TASK TO COMPLETE → The line containing "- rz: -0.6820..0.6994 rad" marks the end: write out exactly every line from the first line of the data below through that line, and only those.

RECORDS FOR THIS TASK →
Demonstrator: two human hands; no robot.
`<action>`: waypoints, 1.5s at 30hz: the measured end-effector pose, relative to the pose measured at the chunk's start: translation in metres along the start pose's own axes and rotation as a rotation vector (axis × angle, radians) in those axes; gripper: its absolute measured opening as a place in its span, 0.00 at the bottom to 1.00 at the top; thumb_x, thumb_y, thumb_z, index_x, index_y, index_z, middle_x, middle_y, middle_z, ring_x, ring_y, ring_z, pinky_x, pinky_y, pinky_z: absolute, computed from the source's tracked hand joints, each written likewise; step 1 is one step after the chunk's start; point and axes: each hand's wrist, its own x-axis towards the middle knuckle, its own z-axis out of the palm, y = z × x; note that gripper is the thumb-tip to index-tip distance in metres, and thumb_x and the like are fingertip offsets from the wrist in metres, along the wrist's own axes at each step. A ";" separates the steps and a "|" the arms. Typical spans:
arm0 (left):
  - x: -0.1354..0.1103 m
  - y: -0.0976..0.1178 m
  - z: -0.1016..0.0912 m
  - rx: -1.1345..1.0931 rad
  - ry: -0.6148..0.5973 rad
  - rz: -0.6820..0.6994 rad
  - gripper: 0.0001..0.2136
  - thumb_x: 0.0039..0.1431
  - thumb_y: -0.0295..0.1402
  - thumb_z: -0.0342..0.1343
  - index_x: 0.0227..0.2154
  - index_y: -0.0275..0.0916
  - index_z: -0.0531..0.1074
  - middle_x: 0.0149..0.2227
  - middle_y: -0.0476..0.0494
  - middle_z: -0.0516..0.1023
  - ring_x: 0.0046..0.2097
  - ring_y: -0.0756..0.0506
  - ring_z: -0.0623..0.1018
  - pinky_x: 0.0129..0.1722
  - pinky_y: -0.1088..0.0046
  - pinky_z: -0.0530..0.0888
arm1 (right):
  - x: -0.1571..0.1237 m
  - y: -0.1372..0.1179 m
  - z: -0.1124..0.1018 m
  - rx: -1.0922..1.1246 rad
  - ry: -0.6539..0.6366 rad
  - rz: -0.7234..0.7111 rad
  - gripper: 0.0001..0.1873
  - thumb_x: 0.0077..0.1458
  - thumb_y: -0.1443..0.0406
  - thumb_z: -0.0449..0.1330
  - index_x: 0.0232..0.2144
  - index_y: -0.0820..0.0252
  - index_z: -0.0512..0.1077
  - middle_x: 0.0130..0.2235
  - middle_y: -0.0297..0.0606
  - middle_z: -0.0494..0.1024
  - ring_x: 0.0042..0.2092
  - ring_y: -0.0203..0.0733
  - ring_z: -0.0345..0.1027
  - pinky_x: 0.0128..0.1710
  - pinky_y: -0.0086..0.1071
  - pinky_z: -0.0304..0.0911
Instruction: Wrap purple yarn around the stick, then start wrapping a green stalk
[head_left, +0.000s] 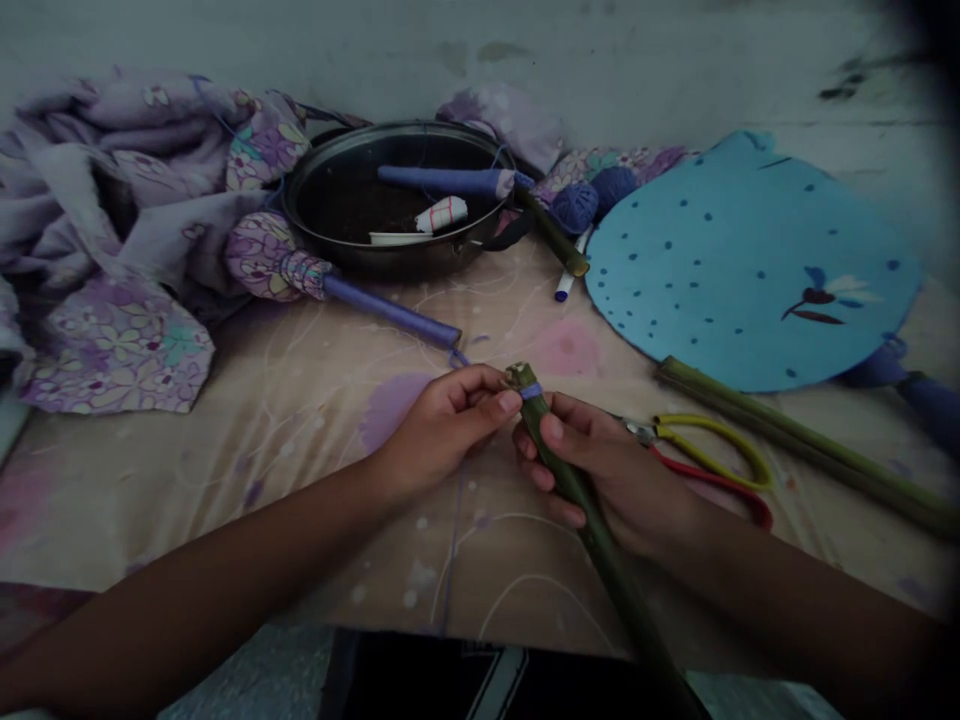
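My right hand (611, 468) is wrapped round a green stick (600, 545) that runs from my lap up to the middle of the cloth-covered surface. A few turns of purple thread (531, 391) circle the stick's top end. My left hand (442, 420) pinches that thread right beside the tip, fingers pressed together. A loose strand hangs down from the left hand toward the front edge.
A dark metal pan (322, 215) at the back holds a purple-wrapped stick and a small thread spool. A flowered fan with a purple handle (390, 312) lies left of centre, a blue fan (742, 260) at right. Yellow-and-red scissors (709, 465), more green sticks (795, 440) and yarn balls (576, 207) lie nearby.
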 end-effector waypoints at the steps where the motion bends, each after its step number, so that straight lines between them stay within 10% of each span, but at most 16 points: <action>1: 0.000 0.000 0.000 0.002 0.006 -0.003 0.12 0.49 0.39 0.61 0.28 0.36 0.67 0.17 0.56 0.61 0.18 0.57 0.57 0.17 0.78 0.51 | 0.000 0.000 -0.001 0.002 0.004 0.002 0.12 0.50 0.60 0.63 0.29 0.62 0.65 0.26 0.30 0.68 0.20 0.25 0.59 0.13 0.17 0.57; 8: 0.000 0.003 -0.002 -0.024 -0.130 -0.101 0.11 0.53 0.40 0.57 0.33 0.36 0.68 0.20 0.51 0.70 0.19 0.55 0.65 0.20 0.77 0.57 | 0.007 0.007 -0.008 0.058 -0.082 0.084 0.15 0.56 0.55 0.56 0.33 0.63 0.68 0.28 0.34 0.73 0.23 0.29 0.65 0.18 0.22 0.64; 45: 0.003 -0.005 -0.006 -0.026 -0.008 -0.043 0.14 0.52 0.41 0.58 0.32 0.34 0.69 0.19 0.56 0.62 0.19 0.58 0.58 0.18 0.80 0.54 | 0.009 0.009 -0.017 0.113 -0.106 0.157 0.12 0.54 0.57 0.59 0.32 0.62 0.67 0.25 0.32 0.69 0.20 0.26 0.59 0.16 0.18 0.56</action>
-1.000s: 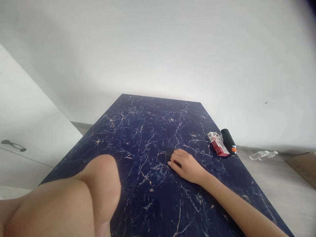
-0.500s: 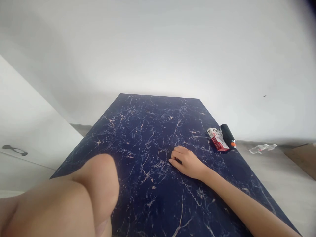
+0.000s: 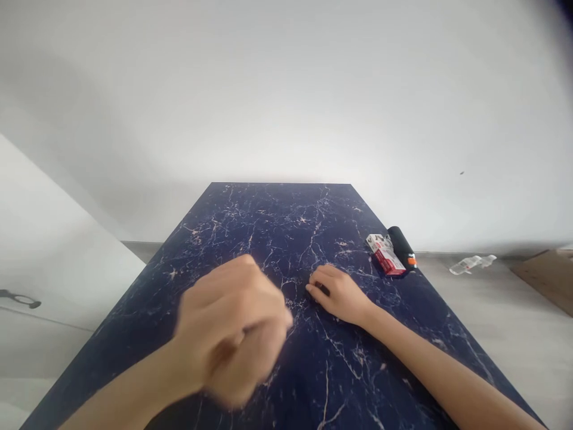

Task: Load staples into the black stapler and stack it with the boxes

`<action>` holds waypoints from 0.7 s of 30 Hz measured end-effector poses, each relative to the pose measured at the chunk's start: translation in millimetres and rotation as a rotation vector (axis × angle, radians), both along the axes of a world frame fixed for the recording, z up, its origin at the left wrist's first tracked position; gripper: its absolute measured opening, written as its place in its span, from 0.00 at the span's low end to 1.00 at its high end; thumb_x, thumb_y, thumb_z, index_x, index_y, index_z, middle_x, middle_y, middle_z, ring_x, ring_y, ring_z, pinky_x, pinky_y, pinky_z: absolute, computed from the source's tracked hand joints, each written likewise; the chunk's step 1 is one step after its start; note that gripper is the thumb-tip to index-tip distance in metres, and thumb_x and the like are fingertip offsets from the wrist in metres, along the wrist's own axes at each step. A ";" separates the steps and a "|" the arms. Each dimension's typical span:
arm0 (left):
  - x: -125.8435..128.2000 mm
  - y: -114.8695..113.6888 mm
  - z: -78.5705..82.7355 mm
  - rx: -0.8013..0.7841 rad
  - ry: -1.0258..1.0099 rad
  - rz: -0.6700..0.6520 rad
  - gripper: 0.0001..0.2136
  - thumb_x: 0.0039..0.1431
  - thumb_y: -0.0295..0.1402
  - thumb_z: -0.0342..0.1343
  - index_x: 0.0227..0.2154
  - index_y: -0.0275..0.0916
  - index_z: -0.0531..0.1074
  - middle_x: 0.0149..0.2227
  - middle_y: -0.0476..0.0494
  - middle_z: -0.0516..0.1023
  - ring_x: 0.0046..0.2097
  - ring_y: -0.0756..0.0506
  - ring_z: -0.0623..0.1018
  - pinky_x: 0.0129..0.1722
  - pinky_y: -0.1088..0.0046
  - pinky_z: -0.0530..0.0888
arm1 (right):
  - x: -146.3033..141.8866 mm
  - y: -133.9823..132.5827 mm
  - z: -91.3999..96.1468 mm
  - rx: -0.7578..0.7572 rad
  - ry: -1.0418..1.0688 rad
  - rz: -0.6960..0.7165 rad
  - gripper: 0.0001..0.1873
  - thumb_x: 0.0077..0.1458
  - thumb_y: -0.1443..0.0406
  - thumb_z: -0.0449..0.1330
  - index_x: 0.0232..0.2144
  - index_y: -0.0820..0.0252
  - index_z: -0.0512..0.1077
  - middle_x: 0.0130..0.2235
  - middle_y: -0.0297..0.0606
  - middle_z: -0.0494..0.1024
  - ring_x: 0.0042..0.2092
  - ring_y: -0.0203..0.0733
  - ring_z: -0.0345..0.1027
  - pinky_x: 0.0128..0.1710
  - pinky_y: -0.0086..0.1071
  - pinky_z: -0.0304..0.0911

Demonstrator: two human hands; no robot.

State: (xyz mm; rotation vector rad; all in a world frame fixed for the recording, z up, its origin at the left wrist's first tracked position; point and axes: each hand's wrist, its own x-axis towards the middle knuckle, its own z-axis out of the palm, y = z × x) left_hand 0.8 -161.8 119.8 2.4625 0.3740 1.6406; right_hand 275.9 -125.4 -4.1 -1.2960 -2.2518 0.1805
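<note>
- Along the right-hand border of the dark blue marbled table (image 3: 268, 215): red-and-white box (image 3: 387, 257), with black cylinder (image 3: 401, 246) just beside, on the outer side; contact between the two not certain.
- Long axes of both: roughly parallel, running from far left to near right, much in line with that border of the table; orange band (image 3: 412, 261) at the near end of the cylinder.
- Nearer to the box: right hand (image 3: 338, 292), near but clearly apart, with box and cylinder beyond the wrist, outward to the right and slightly farther off.
- State of the right hand: apparently resting on the tabletop, knuckles up, narrow, fingers curled toward the thumb around a small dark hollow; fingertips directed left, away from the box; no object visible in the grasp.
- Well apart from the box, on the left and closer to the camera: left hand (image 3: 235, 328), apparently raised above the tabletop, blurred, folded into a loose fist; no object visible within, though not clear enough to rule out something small.
- Between left hand and box: right hand.
</note>
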 end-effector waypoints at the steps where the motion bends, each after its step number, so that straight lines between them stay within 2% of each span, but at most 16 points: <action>1: 4.9 20.2 -6.6 -0.007 0.014 -0.021 0.09 0.64 0.23 0.51 0.32 0.42 0.72 0.24 0.54 0.73 0.23 0.52 0.69 0.25 0.75 0.67 | 5.8 2.2 1.9 0.039 0.028 -0.091 0.09 0.68 0.62 0.55 0.34 0.56 0.70 0.34 0.36 0.74 0.38 0.42 0.68 0.39 0.35 0.62; 3: 1.7 55.0 -34.3 -0.098 0.118 0.083 0.10 0.66 0.26 0.51 0.30 0.41 0.72 0.24 0.52 0.75 0.26 0.51 0.72 0.28 0.74 0.68 | 21.5 8.5 6.3 0.135 0.066 -0.284 0.11 0.68 0.61 0.55 0.33 0.56 0.71 0.33 0.36 0.75 0.37 0.42 0.68 0.38 0.35 0.62; 5: -14.1 80.2 -70.4 -0.283 0.202 0.301 0.10 0.69 0.30 0.51 0.30 0.40 0.73 0.27 0.50 0.76 0.29 0.50 0.74 0.31 0.74 0.69 | 40.9 15.8 10.4 0.224 0.063 -0.442 0.12 0.68 0.60 0.55 0.32 0.57 0.71 0.32 0.37 0.75 0.36 0.43 0.68 0.38 0.35 0.61; 7: -32.4 97.1 -100.6 -0.406 0.349 0.354 0.12 0.69 0.35 0.51 0.30 0.40 0.74 0.26 0.50 0.76 0.28 0.50 0.74 0.31 0.74 0.68 | 60.9 22.1 14.0 0.298 0.002 -0.565 0.13 0.67 0.60 0.54 0.33 0.57 0.73 0.33 0.39 0.76 0.38 0.46 0.69 0.41 0.37 0.62; 9: -44.7 108.1 -117.1 -0.485 0.414 0.384 0.14 0.70 0.38 0.50 0.30 0.40 0.75 0.25 0.51 0.76 0.26 0.50 0.73 0.30 0.74 0.67 | 78.8 25.4 17.8 0.340 -0.096 -0.680 0.13 0.66 0.60 0.53 0.38 0.59 0.75 0.39 0.45 0.77 0.43 0.51 0.68 0.46 0.41 0.62; 11: -48.4 114.3 -120.8 -0.527 0.424 0.411 0.15 0.70 0.39 0.49 0.30 0.41 0.75 0.26 0.51 0.77 0.26 0.49 0.72 0.30 0.73 0.66 | 94.5 25.0 22.4 0.326 -0.186 -0.817 0.17 0.65 0.58 0.52 0.48 0.60 0.74 0.48 0.51 0.75 0.50 0.58 0.66 0.50 0.47 0.61; 14: -45.2 116.3 -116.3 -0.533 0.478 0.415 0.15 0.70 0.40 0.49 0.31 0.41 0.76 0.27 0.51 0.78 0.27 0.48 0.73 0.30 0.72 0.65 | 118.0 20.1 28.9 0.202 -0.284 -1.049 0.29 0.64 0.53 0.52 0.62 0.62 0.65 0.58 0.60 0.68 0.57 0.68 0.62 0.52 0.57 0.59; 17: -43.7 115.1 -113.5 -0.505 0.599 0.368 0.15 0.71 0.40 0.49 0.33 0.43 0.77 0.29 0.50 0.79 0.29 0.47 0.75 0.35 0.70 0.67 | 144.2 15.7 31.0 -0.116 -0.273 -1.204 0.36 0.62 0.49 0.52 0.63 0.68 0.62 0.53 0.65 0.73 0.52 0.69 0.69 0.47 0.57 0.63; 19: -45.8 115.6 -113.9 -0.492 0.647 0.341 0.15 0.71 0.40 0.48 0.34 0.44 0.78 0.31 0.50 0.81 0.30 0.47 0.75 0.41 0.68 0.68 | 159.6 14.8 29.6 -0.348 -0.226 -1.203 0.35 0.61 0.47 0.52 0.58 0.69 0.67 0.45 0.63 0.77 0.45 0.65 0.73 0.42 0.51 0.66; 21: -49.0 117.5 -114.3 -0.496 0.658 0.340 0.16 0.72 0.41 0.47 0.35 0.45 0.79 0.32 0.50 0.81 0.30 0.46 0.75 0.44 0.65 0.69 | 168.7 15.1 27.4 -0.438 -0.203 -1.170 0.31 0.60 0.48 0.53 0.53 0.68 0.72 0.41 0.60 0.78 0.42 0.62 0.75 0.38 0.45 0.66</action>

RESPONSE AREA →
Demonstrator: two human hands; no robot.
`<action>`: waypoints, 1.5s at 30hz: the measured end-effector pose, relative to the pose measured at the chunk's start: translation in metres along the start pose's own axes and rotation as a rotation vector (axis × angle, radians) in those axes; gripper: its absolute measured opening as a place in its span, 0.00 at the bottom to 1.00 at the top; thumb_x, thumb_y, thumb_z, index_x, index_y, index_z, middle_x, middle_y, middle_z, ring_x, ring_y, ring_z, pinky_x, pinky_y, pinky_z: absolute, computed from the source's tracked hand joints, each written likewise; step 1 is one step after the chunk's start; point and axes: each hand's wrist, its own x-axis towards the middle knuckle, its own z-axis out of the palm, y = z × x; note that gripper is the thumb-tip to index-tip distance in metres, and thumb_x and the like are fingertip offsets from the wrist in metres, along the wrist's own axes at each step. A ";" separates the steps and a "|" the arms. Typical spans:
arm0 (left):
  - x: -0.1354..0.1103 m
  - y: -0.0976..0.1178 m
  - z: -0.1016..0.0912 m
  - rx: -1.1345..1.0931 rad
  - ry: -0.6148..0.5973 rad
  - rz: -0.6820..0.6994 rad

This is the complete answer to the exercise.